What class of grammars can the `.sublime-syntax` parser capture?
#28

Docs are up: sublimetext.com/docs/3/syntax.html

0 Likes

#29

Btw, Jon, could it be possible to differentiate between .c and .h (or any body and header type) to, then, be able to assign an unique icon to each of them? It’s not that important, but it would be neat to provide visual difference :v

I don’t know if that differentiation is a matter of syntax definiton or tmPreferences, but right now, I don’t think it’s possible with the current implementation…

0 Likes

#30

With the current icon system, it’d require header files to have a separate syntax definition (which would presumably just include the regular one), which wouldn’t be unhandy in any case.

0 Likes

#31

Interesting. The push and pop stuff reminds of how pygments does their syntax highlighter. I guess it’s not an uncommon approach. Look forward to playing with it.

0 Likes

#32

Yes, btw: there will be an automatic converter from .tmLanguage to .sublime-syntax files.

0 Likes

Tmlanguage to sublime-syntax convertor
#33

Textmate 2 has nice feature that I’d like to see in SublimeText and that’s being able to generate the syntax name base on what you’re matching. here is a cool example from Markdown syntax in textmate:

heading = {
  name = 'markup.heading.${1/(#)(#)?(#)?(#)?(#)?(#)?/${6:?6:${5:?5:${4:?4:${3:?3:${2:?2:1}}}}}/}.markdown';
  begin = '(?:^|\G)(#{1,6})\s*(?=\S^#]])';
  end = '\s*(#{1,6})?$\n?';
  captures = { 1 = { name = 'punctuation.definition.heading.markdown'; }; };
  contentName = 'entity.name.section.markdown';
  patterns = ( { include = '#inline'; } );
}

It adds scope names like markup.heading.2.markdown and markup.heading.3.markdown depending on the heading level of the markdown. I’ve recreated these scopes by duplicating the match definition 6 times.
I would be awesome to have some basic string replacement capabilities based on the match regex in scope name.

1 Like

#34

[quote=“jps”]

Yes, btw: there will be an automatic converter from .tmLanguage to .sublime-syntax files.[/quote]

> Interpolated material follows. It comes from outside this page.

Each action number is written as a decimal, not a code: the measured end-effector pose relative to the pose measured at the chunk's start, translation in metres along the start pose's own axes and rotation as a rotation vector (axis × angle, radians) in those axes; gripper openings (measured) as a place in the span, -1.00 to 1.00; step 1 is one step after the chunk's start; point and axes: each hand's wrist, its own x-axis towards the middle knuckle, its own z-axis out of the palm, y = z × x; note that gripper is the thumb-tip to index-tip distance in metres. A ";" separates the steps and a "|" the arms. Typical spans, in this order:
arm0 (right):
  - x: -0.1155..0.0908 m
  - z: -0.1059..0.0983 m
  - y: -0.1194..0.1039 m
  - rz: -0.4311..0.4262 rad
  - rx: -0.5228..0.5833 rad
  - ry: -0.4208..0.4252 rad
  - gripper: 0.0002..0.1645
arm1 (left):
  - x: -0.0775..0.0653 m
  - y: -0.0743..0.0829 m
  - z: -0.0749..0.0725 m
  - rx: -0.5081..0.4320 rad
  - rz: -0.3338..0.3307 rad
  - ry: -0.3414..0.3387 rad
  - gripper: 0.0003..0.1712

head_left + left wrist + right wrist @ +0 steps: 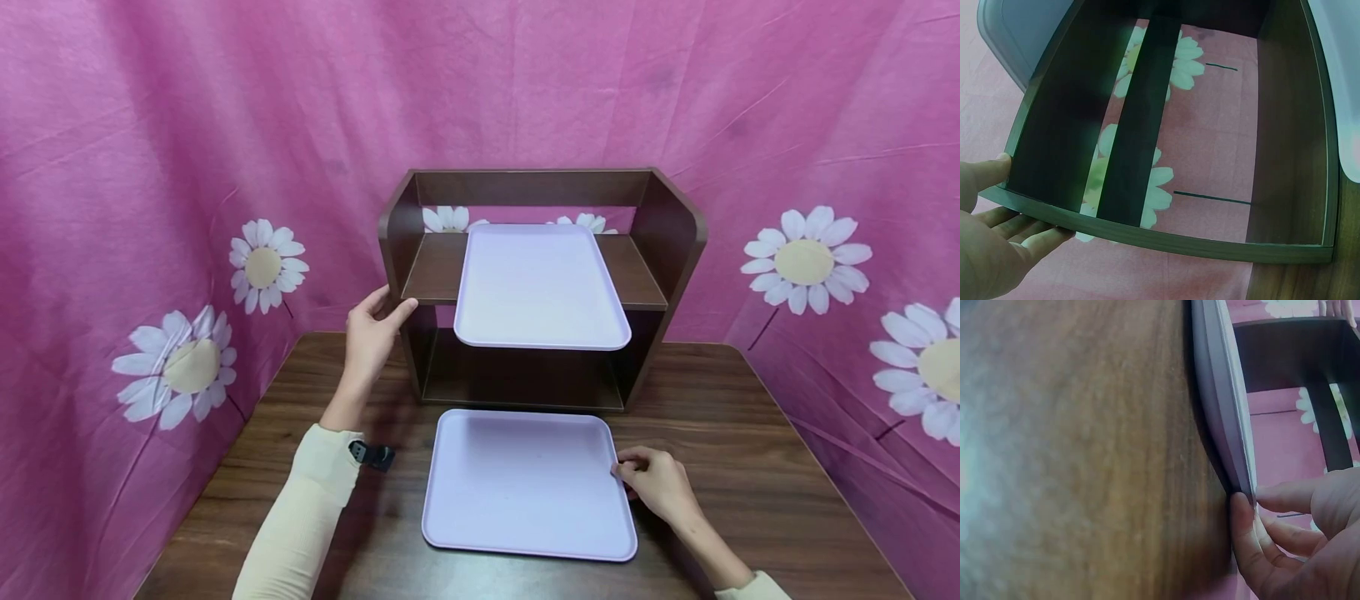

Excellent. Since the new system looks much nicer to work with, I hope this will stimulate community involvement in the creation of new and bugfix/update of existing language definitions.

To return to an earlier point, I’m wondering just how much room there is for improvement in Sublime’s syntax parser and what benefits such improvements could bring. I referred previously to expanding APIs in this area to facilitate the development of language aware plugins like code-refactoring, but it also struck me that more precise and detailed scopes could allow for the implementation of useful editor functions, for example “goto reference” (inverse of goto definition), in a lightweight manner. Thoughts?

0 Likes

#35

[quote=“jps”]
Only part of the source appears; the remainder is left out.